Lost Classics: Eternal Champions (Genesis, Sega CD)
by William Talley, filed in Games, Lost Classics on Jun.10, 2007
Released during the midst of the fighting game craze of the mid-90s, this game went largely overlooked due to the fact that so many other games came out during the time. Shame too, as it attempted to set itself apart from the many Street Fighter and Mortal Kombat clones of the era with it’s storyline and unique combat system, which was based off real fighting styles more so than other 2-d fighting games.
Playing as one of 9 warriors from various time periods who have been killed before their time, you have to fight in a tournament with the others in order to gain a shot at returning to life and preventing your murder. Characters ranged from the prohibition-era cat burglar Larcen to the cyborg R.A.X. Like Mortal Kombat, the game featured violent killing moves (called overkills) in the game’s stages. It used a special meter for special attacks, but many players found fault with this system.
A sequel/update was released on the Sega CD which added new characters, many of which were hidden (in fact this is the first fighting to feature multiple unlockable playable characters).
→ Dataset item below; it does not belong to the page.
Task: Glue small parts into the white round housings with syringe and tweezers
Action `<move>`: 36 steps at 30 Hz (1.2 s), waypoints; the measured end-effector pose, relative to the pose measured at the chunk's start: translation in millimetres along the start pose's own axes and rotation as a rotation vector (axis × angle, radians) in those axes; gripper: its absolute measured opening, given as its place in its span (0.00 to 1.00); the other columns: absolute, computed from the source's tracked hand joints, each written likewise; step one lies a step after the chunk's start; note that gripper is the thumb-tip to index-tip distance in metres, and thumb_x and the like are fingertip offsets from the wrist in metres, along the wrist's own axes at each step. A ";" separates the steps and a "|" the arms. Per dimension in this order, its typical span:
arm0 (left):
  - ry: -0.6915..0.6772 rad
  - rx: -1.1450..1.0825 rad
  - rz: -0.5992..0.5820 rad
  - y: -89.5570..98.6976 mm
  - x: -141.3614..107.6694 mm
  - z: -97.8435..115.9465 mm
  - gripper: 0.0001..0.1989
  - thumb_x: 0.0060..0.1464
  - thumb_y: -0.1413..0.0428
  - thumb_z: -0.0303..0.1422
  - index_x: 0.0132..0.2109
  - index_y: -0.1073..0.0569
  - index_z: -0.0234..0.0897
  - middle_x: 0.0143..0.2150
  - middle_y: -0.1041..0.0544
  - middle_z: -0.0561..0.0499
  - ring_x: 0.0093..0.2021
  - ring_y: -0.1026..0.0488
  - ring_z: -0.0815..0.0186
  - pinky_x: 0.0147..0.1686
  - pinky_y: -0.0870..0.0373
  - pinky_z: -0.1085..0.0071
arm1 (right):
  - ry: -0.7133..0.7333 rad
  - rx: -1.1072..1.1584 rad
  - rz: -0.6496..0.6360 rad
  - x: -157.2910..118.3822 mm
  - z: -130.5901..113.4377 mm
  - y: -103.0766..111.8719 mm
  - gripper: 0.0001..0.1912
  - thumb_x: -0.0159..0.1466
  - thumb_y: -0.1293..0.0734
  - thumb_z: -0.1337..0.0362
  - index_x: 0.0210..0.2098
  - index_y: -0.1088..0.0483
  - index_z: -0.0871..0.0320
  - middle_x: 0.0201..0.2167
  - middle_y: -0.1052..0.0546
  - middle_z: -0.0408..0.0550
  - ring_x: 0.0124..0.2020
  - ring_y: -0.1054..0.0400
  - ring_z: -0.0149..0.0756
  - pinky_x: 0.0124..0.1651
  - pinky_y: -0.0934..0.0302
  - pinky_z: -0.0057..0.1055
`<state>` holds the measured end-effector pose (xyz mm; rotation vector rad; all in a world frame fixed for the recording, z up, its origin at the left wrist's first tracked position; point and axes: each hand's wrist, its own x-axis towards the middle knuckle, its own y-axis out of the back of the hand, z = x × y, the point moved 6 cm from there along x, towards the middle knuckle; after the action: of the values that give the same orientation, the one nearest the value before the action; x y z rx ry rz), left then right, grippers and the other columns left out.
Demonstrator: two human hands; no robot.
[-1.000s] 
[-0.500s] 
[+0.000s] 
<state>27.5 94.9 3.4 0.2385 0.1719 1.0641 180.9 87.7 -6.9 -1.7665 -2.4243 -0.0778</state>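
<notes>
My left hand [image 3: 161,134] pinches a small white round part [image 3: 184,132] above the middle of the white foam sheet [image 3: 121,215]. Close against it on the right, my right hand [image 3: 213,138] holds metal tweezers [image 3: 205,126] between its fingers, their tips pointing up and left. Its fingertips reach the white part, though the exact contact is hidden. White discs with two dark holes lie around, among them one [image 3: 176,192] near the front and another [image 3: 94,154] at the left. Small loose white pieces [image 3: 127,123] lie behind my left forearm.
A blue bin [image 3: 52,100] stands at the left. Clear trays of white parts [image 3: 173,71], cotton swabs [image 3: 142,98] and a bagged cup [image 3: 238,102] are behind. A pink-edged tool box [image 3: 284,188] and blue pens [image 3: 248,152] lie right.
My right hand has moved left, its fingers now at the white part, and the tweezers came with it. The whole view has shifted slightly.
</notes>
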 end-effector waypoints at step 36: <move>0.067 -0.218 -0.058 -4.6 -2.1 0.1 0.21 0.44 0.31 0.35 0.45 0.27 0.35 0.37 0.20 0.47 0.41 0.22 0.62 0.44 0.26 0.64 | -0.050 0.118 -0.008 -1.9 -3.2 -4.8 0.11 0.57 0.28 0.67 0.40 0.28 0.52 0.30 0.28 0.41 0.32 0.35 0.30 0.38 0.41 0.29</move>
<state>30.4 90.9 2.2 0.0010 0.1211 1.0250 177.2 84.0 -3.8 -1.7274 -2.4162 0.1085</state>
It also added more detail to the plot, and it increased the gore level by adding 3 new killing moves; sudden deaths, (extra kills added to stages) vendettas, (fatality-like sequences preformed by the fighters) and cinekills (in which the Dark Champion would appear to execute players in a CG sequence). It would be remembered as the only Sega CD game to display all 256 colors on screen at once, and is one of the few games on the system that shows what the system is capable of. Unfortunately, it would also be ignored due to the system’s short lifespan.
A Sega Saturn version was planned, but it was canceled before it even got off the ground. Time hasn’t been very kind to this game, and it’s a crying shame that Sega didn’t put this on the Sega Genesis Collection disc that was released last fall. It’s one of the few gems of the Sega CD, and an underrated fighter. It might not have been the best of it’s kind, but it sure was different.